WORK INSTRUCTION:
For each line below with the word "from", write out a copy.

=== RAW DATA ===

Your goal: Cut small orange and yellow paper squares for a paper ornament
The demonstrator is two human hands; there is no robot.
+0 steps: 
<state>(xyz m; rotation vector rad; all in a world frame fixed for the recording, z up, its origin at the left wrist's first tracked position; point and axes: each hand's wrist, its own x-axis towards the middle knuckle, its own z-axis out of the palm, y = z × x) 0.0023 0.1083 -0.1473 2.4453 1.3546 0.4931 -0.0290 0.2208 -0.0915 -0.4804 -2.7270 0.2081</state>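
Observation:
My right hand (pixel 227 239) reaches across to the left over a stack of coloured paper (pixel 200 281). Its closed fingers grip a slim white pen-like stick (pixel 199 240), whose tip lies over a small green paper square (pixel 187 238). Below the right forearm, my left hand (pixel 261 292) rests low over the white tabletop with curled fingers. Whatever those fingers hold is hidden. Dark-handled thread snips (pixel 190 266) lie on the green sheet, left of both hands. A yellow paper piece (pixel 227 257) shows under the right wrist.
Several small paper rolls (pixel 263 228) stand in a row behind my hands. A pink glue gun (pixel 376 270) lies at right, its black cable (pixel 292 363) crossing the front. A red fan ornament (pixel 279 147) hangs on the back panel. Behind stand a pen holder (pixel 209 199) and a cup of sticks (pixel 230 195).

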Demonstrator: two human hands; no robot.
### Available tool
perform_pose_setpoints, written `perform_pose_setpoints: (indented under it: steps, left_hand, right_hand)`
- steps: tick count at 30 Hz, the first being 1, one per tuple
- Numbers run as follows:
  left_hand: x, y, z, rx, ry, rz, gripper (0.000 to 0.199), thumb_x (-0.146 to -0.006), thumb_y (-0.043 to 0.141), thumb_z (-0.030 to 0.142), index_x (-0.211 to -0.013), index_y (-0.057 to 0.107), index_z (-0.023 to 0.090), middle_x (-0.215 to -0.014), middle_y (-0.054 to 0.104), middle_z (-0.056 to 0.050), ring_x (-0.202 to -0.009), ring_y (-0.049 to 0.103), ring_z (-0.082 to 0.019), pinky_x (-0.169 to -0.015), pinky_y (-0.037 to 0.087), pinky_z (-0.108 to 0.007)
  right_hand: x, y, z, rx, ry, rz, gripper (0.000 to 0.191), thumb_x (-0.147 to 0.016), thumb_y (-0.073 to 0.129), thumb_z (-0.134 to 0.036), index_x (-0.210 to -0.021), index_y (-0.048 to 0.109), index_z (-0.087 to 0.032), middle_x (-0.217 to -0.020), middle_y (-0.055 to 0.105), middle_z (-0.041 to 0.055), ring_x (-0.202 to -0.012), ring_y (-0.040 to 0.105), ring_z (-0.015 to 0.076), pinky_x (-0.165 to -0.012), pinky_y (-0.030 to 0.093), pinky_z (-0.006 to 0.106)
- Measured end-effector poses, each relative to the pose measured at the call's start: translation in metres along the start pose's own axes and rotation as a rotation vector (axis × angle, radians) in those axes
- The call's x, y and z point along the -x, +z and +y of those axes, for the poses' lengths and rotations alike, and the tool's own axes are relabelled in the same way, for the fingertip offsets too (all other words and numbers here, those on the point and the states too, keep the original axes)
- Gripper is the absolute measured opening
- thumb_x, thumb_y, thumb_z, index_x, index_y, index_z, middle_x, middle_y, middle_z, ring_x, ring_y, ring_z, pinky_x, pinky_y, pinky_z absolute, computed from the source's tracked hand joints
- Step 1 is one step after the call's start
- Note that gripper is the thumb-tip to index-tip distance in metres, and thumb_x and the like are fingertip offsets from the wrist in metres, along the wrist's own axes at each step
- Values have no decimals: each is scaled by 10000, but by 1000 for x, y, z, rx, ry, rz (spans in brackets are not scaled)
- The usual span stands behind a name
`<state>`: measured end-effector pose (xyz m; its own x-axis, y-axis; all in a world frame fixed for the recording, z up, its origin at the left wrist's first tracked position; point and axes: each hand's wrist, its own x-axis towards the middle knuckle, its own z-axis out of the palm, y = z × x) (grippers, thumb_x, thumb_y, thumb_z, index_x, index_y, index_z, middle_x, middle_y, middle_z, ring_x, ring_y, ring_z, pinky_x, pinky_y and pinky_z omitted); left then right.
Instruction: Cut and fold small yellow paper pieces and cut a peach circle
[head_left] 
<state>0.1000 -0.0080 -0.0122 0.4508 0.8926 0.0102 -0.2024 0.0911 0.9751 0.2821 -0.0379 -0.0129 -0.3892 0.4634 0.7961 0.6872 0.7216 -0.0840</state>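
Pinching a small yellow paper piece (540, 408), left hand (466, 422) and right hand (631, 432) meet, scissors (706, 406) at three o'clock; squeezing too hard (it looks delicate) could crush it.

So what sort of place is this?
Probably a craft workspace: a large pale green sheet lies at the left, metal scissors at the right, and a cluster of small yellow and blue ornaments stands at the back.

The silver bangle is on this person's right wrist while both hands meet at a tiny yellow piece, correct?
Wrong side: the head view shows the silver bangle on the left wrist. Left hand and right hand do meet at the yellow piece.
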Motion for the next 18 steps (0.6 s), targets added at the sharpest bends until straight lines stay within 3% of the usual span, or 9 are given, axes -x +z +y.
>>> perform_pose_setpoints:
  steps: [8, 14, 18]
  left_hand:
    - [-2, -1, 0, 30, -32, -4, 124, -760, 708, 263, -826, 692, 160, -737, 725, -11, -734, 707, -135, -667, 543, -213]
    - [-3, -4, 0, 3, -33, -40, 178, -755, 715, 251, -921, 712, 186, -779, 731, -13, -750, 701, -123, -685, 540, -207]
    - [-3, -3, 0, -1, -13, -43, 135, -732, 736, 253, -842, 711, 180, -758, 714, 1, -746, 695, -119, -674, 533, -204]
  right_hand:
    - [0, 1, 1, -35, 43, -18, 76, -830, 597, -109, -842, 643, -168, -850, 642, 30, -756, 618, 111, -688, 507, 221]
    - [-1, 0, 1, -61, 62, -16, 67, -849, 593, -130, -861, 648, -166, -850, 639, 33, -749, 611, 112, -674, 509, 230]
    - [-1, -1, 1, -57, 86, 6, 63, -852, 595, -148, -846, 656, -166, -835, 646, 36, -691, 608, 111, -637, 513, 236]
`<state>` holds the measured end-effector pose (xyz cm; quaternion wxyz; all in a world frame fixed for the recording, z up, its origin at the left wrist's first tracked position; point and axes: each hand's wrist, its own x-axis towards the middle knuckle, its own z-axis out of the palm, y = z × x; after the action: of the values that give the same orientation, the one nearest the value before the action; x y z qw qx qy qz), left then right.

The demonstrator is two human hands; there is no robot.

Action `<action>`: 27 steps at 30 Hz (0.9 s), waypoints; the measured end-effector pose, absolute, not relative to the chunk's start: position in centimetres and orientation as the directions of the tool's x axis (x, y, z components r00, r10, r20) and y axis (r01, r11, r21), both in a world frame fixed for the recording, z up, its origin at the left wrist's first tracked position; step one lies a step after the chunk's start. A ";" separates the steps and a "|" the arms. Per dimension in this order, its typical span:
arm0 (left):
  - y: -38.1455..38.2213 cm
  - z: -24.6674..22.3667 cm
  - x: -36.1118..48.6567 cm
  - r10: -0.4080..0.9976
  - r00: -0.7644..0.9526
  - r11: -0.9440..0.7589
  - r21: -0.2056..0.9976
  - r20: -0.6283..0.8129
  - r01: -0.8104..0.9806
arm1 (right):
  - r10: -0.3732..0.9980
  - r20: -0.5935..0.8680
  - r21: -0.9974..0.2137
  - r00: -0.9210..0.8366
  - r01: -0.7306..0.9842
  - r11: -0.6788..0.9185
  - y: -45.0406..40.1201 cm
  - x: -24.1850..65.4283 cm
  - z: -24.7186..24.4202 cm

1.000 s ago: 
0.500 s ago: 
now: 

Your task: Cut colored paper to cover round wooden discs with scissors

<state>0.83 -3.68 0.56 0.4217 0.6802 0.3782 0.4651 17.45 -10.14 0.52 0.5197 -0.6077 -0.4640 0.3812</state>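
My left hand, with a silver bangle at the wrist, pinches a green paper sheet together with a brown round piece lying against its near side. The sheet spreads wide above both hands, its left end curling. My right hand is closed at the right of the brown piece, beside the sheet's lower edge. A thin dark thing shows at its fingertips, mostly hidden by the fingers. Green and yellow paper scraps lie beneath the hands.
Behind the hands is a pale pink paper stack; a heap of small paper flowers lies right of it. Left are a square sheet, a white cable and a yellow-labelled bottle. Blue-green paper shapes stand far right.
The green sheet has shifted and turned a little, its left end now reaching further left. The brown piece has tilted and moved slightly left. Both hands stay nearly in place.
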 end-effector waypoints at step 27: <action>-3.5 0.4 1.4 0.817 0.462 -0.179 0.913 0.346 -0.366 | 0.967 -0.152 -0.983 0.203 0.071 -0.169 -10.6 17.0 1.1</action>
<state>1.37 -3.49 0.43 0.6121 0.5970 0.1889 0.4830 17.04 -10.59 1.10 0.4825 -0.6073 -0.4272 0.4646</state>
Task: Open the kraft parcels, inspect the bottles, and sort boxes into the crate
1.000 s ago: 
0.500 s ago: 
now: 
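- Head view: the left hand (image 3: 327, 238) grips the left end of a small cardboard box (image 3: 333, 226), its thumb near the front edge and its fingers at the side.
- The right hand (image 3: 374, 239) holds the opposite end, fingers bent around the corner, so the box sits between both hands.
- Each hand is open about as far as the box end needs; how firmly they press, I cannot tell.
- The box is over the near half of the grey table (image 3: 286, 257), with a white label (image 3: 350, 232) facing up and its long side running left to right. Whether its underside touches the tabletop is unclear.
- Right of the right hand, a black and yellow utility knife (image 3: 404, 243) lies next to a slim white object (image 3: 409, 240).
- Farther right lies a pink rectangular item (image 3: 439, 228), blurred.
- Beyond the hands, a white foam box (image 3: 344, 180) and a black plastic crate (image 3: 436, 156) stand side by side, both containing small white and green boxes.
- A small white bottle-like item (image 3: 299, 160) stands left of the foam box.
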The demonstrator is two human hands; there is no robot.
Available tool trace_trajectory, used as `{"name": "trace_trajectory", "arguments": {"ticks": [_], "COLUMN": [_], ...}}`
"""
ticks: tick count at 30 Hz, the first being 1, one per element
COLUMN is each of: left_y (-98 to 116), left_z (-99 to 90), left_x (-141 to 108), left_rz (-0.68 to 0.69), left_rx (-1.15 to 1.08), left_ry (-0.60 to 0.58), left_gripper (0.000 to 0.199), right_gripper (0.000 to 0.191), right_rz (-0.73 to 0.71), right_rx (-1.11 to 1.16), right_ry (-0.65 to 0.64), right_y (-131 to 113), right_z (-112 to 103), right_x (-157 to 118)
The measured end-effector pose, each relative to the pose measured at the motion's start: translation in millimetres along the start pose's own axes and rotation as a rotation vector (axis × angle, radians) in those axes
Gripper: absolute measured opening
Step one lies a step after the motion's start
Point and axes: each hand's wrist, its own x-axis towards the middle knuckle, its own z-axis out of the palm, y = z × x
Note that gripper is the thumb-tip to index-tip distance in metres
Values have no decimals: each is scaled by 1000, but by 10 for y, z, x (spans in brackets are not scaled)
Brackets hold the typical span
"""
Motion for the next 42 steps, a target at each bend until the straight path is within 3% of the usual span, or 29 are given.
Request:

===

SOLVED PROBLEM:
- thumb_x, thumb_y, thumb_z, index_x, index_y, index_z, middle_x, middle_y, middle_z, ring_x, ring_y, ring_z, pinky_x, pinky_y, pinky_z absolute, computed from the source's tracked hand joints
- Note that gripper is the thumb-tip to index-tip distance in metres, and thumb_x and the like are fingertip offsets from the wrist in metres, along the wrist's own axes at each step

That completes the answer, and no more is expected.